▶ Exercise
Look through the entries below and extract exactly the lines from the one containing "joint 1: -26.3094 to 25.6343" through the one containing "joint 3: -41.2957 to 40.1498", ends included.

[Extracted records]
__________________________________________________
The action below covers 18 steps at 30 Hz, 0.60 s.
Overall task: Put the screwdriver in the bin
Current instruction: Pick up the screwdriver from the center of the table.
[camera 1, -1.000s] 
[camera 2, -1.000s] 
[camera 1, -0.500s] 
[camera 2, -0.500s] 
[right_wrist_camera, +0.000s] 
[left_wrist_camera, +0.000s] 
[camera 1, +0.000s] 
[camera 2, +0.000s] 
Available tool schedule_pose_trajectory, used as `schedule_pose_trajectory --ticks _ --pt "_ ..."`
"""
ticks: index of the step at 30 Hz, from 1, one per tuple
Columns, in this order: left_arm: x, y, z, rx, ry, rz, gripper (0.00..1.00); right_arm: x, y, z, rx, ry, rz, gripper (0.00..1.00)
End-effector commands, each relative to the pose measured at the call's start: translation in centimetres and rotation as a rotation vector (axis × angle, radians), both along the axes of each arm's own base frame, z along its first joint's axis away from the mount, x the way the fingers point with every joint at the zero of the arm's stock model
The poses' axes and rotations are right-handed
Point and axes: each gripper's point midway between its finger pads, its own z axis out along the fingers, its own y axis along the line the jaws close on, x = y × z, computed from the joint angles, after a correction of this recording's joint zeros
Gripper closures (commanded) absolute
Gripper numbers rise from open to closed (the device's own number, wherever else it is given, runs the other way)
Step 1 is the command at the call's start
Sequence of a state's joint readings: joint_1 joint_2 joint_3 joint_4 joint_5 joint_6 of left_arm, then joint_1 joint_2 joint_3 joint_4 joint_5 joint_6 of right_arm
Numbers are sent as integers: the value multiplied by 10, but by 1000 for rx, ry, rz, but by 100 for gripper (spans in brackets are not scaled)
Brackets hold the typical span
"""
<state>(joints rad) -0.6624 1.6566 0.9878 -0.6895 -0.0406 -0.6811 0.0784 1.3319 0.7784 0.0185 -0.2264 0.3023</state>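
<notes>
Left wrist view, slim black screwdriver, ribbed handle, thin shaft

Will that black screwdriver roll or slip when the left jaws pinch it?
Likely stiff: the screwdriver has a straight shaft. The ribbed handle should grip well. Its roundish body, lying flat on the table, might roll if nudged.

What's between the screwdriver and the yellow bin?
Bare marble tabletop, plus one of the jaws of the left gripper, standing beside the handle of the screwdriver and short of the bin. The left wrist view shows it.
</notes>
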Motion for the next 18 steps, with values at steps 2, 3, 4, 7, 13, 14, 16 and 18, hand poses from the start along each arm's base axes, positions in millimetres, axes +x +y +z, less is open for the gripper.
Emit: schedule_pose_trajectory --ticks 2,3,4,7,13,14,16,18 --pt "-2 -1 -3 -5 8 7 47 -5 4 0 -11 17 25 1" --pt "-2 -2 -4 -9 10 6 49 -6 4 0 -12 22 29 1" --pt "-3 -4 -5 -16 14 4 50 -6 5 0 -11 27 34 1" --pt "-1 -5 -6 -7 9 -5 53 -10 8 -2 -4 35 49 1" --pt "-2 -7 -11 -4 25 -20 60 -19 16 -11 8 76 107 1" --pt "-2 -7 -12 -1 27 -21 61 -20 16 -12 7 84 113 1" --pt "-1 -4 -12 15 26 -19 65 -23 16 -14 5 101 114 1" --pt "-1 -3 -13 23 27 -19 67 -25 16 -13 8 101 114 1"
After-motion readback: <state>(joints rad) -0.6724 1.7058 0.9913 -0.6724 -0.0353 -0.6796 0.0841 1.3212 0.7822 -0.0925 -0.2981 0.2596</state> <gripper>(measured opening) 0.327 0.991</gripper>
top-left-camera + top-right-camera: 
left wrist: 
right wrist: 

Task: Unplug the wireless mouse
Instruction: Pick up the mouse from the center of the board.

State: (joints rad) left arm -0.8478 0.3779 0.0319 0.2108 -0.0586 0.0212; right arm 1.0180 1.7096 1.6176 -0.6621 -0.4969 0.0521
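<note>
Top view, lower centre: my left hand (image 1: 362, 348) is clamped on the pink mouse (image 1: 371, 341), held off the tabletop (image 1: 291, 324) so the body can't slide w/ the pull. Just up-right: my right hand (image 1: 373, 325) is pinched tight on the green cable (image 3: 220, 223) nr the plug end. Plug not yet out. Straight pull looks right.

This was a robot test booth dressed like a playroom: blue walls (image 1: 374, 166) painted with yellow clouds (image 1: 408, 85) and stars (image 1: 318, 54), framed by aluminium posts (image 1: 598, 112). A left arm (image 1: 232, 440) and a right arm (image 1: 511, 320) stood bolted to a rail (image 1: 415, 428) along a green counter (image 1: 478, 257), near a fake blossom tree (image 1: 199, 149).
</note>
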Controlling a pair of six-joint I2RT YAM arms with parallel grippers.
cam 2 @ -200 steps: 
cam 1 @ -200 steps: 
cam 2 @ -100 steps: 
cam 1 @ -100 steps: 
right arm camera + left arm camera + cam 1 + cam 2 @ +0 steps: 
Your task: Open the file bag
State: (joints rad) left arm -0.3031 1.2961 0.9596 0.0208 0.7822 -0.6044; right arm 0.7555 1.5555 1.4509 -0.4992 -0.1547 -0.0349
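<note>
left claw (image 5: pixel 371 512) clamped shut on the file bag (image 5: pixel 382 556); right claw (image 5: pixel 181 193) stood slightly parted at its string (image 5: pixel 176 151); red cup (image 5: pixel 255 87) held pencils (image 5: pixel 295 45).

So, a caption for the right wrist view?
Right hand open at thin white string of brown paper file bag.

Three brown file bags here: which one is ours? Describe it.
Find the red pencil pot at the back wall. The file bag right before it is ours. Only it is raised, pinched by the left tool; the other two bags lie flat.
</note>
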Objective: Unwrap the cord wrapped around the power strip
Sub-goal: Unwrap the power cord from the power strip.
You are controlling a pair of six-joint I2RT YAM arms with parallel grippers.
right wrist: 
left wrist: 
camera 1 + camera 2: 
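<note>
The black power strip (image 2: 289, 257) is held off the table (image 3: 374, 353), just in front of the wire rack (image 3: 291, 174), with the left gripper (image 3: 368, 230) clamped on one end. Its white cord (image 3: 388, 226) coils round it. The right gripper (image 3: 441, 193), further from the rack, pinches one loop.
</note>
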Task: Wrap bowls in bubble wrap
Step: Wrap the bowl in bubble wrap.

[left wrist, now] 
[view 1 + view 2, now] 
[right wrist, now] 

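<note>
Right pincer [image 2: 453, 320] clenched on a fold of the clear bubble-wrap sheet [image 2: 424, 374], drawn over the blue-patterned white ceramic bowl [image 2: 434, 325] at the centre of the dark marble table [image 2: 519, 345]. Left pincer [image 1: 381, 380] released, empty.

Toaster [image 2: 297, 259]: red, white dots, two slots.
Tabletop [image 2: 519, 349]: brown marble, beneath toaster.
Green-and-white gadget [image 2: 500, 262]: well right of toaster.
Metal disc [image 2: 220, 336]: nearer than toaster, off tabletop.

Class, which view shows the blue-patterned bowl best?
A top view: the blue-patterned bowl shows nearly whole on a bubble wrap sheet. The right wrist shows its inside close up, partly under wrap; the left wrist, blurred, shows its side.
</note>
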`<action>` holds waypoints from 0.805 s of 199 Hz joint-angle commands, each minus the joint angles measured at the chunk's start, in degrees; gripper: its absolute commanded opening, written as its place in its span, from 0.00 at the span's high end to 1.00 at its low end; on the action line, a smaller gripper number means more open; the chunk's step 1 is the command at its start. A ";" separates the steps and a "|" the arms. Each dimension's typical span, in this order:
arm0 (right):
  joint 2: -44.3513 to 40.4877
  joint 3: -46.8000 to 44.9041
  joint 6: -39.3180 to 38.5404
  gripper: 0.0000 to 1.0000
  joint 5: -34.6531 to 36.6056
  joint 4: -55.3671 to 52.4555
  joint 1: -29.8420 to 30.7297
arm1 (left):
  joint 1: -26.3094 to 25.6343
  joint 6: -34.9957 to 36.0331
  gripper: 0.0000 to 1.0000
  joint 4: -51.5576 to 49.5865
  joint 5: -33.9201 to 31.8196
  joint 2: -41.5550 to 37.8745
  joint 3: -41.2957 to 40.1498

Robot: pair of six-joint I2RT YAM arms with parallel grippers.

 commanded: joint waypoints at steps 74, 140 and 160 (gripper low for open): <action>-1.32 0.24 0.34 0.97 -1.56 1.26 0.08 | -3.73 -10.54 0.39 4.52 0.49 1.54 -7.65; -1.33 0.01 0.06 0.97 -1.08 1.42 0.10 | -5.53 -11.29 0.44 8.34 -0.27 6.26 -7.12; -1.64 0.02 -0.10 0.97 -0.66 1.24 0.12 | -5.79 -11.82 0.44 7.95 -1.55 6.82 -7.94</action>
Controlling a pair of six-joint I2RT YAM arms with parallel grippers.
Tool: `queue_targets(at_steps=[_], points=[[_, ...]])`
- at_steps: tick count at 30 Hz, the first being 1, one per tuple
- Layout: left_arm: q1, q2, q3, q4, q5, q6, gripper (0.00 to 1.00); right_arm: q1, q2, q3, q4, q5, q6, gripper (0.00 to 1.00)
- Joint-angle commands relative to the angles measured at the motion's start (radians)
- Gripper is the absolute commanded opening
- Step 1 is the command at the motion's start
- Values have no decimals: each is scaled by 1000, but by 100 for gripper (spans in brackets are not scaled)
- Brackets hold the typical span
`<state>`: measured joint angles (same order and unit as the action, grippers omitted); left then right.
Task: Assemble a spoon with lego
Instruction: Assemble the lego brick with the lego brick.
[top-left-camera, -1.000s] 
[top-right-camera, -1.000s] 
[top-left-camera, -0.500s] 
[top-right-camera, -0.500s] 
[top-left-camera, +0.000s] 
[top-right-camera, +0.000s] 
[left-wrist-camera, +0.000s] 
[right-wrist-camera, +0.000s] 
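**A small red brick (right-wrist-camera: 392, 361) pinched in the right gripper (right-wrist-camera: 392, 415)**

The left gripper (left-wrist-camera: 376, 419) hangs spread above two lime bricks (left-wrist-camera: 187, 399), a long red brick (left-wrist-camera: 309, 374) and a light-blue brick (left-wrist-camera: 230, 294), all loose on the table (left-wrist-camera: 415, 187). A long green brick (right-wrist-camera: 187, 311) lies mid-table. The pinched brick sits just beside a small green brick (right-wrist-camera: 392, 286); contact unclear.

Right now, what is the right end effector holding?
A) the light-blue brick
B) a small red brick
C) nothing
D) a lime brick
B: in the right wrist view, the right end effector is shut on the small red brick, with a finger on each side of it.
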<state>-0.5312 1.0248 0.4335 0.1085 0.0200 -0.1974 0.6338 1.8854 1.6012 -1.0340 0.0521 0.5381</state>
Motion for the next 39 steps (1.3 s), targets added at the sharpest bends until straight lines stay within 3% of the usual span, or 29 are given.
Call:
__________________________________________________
▶ Expected output
  joint 1: -26.3094 to 25.6343
  joint 6: -34.9957 to 36.0331
  gripper: 0.0000 to 1.0000
  joint 4: -51.5576 to 49.5865
  joint 5: -33.9201 to 31.8196
  joint 2: -41.5550 to 37.8745
  joint 3: -41.2957 to 40.1498

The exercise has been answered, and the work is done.